In this “Deep Mid-Winter Weekend Armchair” UC Press staff share what they’re reading … or skimming as the case may be. (Publicity Director Alex Dahne de-escalates any possible literary one-upmanship with a daring confession.)


I had never read David Foster Wallace before Infinite Jest, and I wasn’t entirely sure what I was getting into as I browsed the packed shelves at Pegasus Books in Oakland. I don’t like to leave books unfinished, and its 1,079 pages were clearly a commitment—and, between work and family, one I wasn’t sure I should make.  But once I started reading, I was hooked. No longer an obligation, it was an exploration of the odd and compelling lives of others. Simultaneously, funny, absurd, horrifying, challenging, and accessible, it’s a detailed account of the tragi-comedy of human existence.

I wasn’t much into Mark Twain’s fiction when I was forced to read it in high school. That changed a few years ago, however, when we published the Autobiography of Mark Twain, Volume 1. Between reading that book and frequent trips to the Mark Twain Papers at the Bancroft Library on the University of California, Berkeley campus—where we were shown Mark Twain’s original manuscripts, intimate pictures of his family, and family heirlooms—I found myself unable to get enough of Mark Twain.

That ended up being a good thing as the book became a New York Times Best Seller, and Mark Twain was back in the cultural zeitgeist (and certainly in our daily lives at UC Press!). He would have loved that.

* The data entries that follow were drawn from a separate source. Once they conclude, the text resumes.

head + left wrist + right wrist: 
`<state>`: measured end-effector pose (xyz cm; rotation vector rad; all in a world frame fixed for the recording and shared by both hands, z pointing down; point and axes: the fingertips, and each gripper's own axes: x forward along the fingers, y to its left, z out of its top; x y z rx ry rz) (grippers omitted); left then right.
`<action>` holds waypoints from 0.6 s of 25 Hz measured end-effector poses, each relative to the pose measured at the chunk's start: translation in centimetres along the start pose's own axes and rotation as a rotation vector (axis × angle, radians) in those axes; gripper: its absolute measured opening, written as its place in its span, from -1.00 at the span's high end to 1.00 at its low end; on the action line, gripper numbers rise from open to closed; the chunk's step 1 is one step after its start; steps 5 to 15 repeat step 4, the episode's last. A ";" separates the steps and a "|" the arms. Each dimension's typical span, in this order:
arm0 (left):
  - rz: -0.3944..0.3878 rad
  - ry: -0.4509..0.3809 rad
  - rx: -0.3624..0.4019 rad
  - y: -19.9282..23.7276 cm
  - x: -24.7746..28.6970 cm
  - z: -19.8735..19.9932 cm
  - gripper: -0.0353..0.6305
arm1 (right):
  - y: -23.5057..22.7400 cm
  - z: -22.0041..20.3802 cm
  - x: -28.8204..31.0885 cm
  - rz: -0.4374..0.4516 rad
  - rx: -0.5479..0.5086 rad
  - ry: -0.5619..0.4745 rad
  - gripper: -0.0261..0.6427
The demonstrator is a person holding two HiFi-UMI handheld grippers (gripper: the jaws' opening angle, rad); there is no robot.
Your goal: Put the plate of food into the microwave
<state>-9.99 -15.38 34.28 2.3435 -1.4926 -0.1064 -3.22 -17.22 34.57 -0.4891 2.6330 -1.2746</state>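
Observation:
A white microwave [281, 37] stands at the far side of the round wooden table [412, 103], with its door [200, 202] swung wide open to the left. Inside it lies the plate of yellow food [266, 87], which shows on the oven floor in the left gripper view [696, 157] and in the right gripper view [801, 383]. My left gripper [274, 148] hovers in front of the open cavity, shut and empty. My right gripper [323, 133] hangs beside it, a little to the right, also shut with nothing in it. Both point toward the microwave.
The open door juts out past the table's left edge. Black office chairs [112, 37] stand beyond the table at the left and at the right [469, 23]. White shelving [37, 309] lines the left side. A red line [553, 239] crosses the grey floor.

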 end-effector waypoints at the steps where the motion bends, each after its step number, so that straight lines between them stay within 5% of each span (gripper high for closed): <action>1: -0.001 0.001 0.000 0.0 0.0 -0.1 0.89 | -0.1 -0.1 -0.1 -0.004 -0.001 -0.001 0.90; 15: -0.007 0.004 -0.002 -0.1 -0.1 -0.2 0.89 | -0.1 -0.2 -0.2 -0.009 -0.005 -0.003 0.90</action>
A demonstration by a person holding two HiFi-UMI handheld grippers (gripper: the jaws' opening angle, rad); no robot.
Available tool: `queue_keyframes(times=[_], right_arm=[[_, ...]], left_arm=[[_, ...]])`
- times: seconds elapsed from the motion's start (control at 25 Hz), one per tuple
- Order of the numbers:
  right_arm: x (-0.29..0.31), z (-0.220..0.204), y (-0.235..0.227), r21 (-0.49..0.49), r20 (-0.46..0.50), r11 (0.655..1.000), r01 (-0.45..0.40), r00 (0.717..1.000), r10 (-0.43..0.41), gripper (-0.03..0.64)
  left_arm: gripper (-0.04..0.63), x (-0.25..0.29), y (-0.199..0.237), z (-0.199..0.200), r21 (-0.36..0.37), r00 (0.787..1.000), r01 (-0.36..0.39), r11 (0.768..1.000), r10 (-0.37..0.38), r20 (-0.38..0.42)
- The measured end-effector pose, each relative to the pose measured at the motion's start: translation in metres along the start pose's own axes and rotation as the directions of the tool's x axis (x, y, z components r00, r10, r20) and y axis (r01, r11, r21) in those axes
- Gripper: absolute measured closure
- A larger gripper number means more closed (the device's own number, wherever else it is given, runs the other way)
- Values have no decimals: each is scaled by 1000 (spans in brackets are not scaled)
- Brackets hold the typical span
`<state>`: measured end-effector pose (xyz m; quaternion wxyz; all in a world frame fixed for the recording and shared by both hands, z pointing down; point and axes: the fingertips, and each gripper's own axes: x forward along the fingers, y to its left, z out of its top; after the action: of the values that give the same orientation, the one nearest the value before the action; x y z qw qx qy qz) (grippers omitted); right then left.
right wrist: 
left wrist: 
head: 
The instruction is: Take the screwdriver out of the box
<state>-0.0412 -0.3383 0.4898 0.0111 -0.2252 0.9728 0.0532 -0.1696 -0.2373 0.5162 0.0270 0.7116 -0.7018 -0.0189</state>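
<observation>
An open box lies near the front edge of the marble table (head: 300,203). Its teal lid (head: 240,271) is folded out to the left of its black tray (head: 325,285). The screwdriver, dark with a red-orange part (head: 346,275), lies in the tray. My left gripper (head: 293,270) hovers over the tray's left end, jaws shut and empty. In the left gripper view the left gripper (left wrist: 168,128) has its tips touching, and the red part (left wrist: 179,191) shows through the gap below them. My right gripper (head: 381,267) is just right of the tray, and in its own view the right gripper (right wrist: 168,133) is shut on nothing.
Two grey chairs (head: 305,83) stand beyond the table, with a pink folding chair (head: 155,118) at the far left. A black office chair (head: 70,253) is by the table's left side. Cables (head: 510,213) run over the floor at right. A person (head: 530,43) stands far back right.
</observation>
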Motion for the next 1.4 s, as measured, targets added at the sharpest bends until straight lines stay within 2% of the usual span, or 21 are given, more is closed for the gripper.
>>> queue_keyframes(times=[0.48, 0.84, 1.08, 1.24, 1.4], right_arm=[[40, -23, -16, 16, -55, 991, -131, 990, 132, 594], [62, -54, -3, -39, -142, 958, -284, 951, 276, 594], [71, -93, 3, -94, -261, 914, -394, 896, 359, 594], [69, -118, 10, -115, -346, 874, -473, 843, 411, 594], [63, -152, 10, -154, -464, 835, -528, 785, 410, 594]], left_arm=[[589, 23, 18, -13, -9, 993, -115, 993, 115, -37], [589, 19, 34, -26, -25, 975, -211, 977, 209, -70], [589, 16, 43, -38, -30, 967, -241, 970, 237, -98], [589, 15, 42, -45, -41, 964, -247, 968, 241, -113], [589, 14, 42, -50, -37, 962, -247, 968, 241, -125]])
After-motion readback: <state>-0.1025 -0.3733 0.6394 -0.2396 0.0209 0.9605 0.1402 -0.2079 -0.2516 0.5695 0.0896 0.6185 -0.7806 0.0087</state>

What many people don’t know is that was the first of a three-volume set of his previously unpublished (in its totality) autobiography. As part of our run up to the publication of Volume 3, I’ve been reading the V3 manuscript.  Even printed out double-sided, it is not a small stack of paper—and I’m thrilled that it’s a fascinating read full of scandal, morality tales, scathing wit, deep sadness, and love of family. It further lifts the veil of Samuel Clemens, the man. Once again, I’m in. (Note: Volume 3 is slated for a Fall 2015 publication.)

—Deb Nasitka
Director of Marketing



My favorite read of the last couple of years is John Williams’s Stoner (first ​published in the 1960s but enjoying renewed attention lately). It’s a ​ beautifully written  book whose stoic protagonist—William Stoner—leaves a farming life for literature, ​marries  badly, loves well, and is thwarted by a colleague–enemy during his 40-year career at the University of Missouri. I loved this novel​, though it’s wrenching at times because Stoner’s disappointments are so ordinary and familiar.

—Kate Warne
Managing Editor




I’ve only been reading holiday catalogs and People magazine. Does that look bad?

Okay, okay, that part is totally and utterly true, but lest I be judged, buried under the towering pile of catalogs rests a dog-eared paperback copy of Cheryl Strayed’s Wild, schlepped in my backpack on various flights and then shoved in the side pocket of our family minivan (subject to something sticky, I’m not asking), to be finished en route to my in-laws’ house over the holiday break. Now read, I’m thankful for the experience of it, mostly because Strayed makes writing seem easy when we know it’s not. Memoir is not my usual genre of choice—celebrity gossip is, naturally—but I’m glad I picked it up, and no, I have yet to see the movie (but likely will), and yes, this story of a woman’s independent journey on the Pacific Crest Trail confirmed to me that I must accept that I am not her therapeutic kin. I will continue to seek my epiphanies over brunch, and I would never sleep alone in the woods. Ever.

Also on the same nightstand, The Master, Colm Tóibín’s complex and sympathetic novel about Henry James, which I devoured, and a copy of Rohinton Mistry’s book Family Matters, because I loved one of his other books, A Fine Balance, and have been wanting to read more from this author.

And finally, a stack of books recently read to my kindergarten-aged twin sons while we were buried under the covers, prolonging the bedtime ritual: Lemony Snicket’s strange and wonderful 13 Words, Brian Floca’s Locomotive (one son’s train obsession sated), and the beautifully-illustrated A Sick Day for Amos McGee.

Oh, and some more magazines, contents of which I will exclude from this post. But let’s just say Girls has been renewed for a fifth season: yay!